= Lipschitz v Wolpert and Abrahams =

South African legal case

In Lipschitz and Another NNO v Wolpert and Abrahams an important case in South African law, the auditors of a company in liquidation were sued under section 184 of the Companies Act to contribute an amount in excess of R3 million to the company's assets as compensation. An exception was successfully filed to the particulars of claim on the basis that an auditor, appointed under section 98 (1) of the 1926 Companies Act, was not an "officer of the company" within the meaning of the phrase in section 184 (1).
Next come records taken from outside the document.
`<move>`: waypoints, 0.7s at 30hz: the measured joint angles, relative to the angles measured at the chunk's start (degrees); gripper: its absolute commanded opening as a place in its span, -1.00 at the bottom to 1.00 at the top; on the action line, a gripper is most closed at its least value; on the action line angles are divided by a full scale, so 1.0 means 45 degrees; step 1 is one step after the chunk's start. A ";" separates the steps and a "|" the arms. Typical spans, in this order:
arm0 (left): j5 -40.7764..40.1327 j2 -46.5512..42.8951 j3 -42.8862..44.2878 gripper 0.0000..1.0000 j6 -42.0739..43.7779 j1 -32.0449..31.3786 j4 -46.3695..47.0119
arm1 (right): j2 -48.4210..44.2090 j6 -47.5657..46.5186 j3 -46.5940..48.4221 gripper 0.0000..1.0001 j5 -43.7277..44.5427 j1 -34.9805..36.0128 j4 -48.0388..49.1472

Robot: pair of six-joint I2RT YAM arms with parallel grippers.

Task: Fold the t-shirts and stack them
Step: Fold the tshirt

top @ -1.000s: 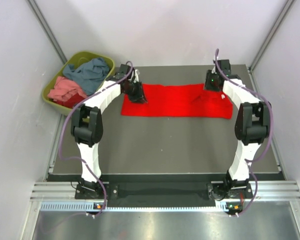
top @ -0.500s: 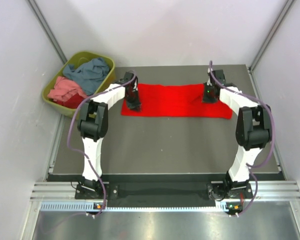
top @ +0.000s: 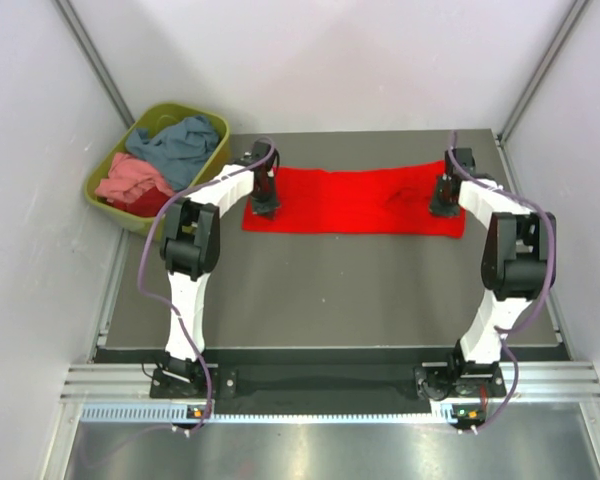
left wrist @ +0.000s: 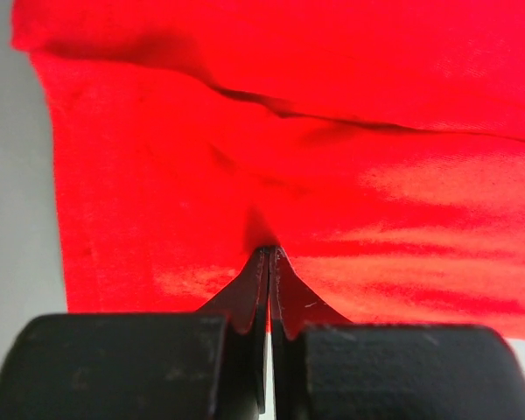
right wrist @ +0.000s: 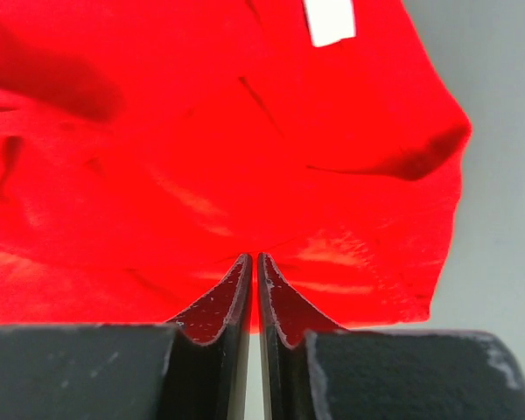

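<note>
A bright red t-shirt (top: 350,200) lies folded into a long flat strip across the far part of the table. My left gripper (top: 263,206) is down on its left end. In the left wrist view the jaws are shut (left wrist: 269,252) and pinch a small pucker of red cloth (left wrist: 350,131) near the shirt's left edge. My right gripper (top: 444,204) is down on the right end. In the right wrist view it is shut (right wrist: 252,256) on the red cloth (right wrist: 175,149), and the white neck label (right wrist: 329,19) lies beyond it.
An olive-green tub (top: 101,199) stands off the table's far left corner. It holds a slate blue-grey shirt (top: 180,145), a salmon pink one (top: 130,177) and a darker red one (top: 145,206). Dark grey tabletop (top: 330,290) lies in front of the red shirt.
My left gripper came down and toward me onto the shirt's left end. My right gripper moved right and toward me onto the right end. The shirt has kept its shape.
</note>
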 measured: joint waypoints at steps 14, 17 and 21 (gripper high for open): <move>-0.1103 -0.1734 -0.3007 -1.00 -0.0991 -0.0053 0.1593 | -0.0194 0.0602 -0.1569 -0.87 0.1020 -0.1015 -0.0044; -0.1229 -0.2346 -0.3973 -1.00 -0.1175 -0.0049 0.1953 | -0.0714 0.0675 -0.2259 -0.87 0.1127 -0.1248 0.0010; -0.1365 -0.2948 -0.4920 -1.00 -0.1341 -0.0049 0.2365 | -0.1088 0.0748 -0.2749 -0.87 0.1132 -0.1472 0.0155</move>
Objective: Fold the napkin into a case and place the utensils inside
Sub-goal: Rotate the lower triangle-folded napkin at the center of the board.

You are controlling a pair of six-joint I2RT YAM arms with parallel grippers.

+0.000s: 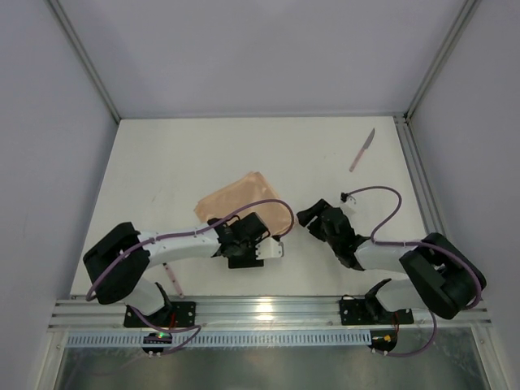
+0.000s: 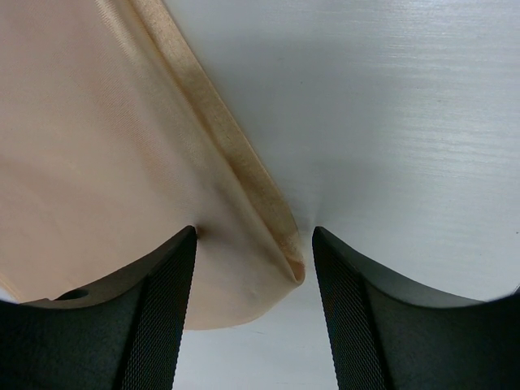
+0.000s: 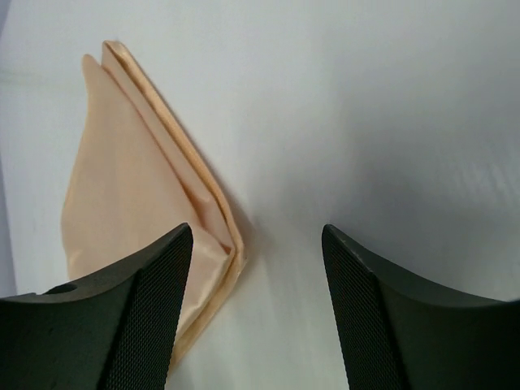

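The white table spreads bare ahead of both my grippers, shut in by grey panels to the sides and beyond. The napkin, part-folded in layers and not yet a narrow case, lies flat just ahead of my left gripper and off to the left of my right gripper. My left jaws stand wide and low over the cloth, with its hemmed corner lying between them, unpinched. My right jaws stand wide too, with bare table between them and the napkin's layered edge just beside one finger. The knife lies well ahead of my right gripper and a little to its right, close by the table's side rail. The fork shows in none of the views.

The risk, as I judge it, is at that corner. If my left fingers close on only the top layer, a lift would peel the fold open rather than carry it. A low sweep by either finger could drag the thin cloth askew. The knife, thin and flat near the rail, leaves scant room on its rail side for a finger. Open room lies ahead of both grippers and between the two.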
Holmes JA quoted section 184(1) to the following effect:

Where in the course of winding-up a company it appears that any person who has taken part in the formation or promotion of the company, or any past or present director, manager or liquidator, or any officer of the company, has misapplied or retained or become liable or accountable for any money or property of the company, or been guilty of any misfeasance or breach of trust in relation to the company, the Court may, on the application of the Master or of the liquidator or of any creditor or contributory, examine into the conduct of the promoter, director, manager, liquidator, or officer, and compel him to repay or restore the money or property or any part thereof, respectively with interest at such rate as the Court thinks just, or to contribute such sum to the assets of the company by way of compensation in respect of the misapplication, retention, misfeasance or breach of trust as the Court thinks just.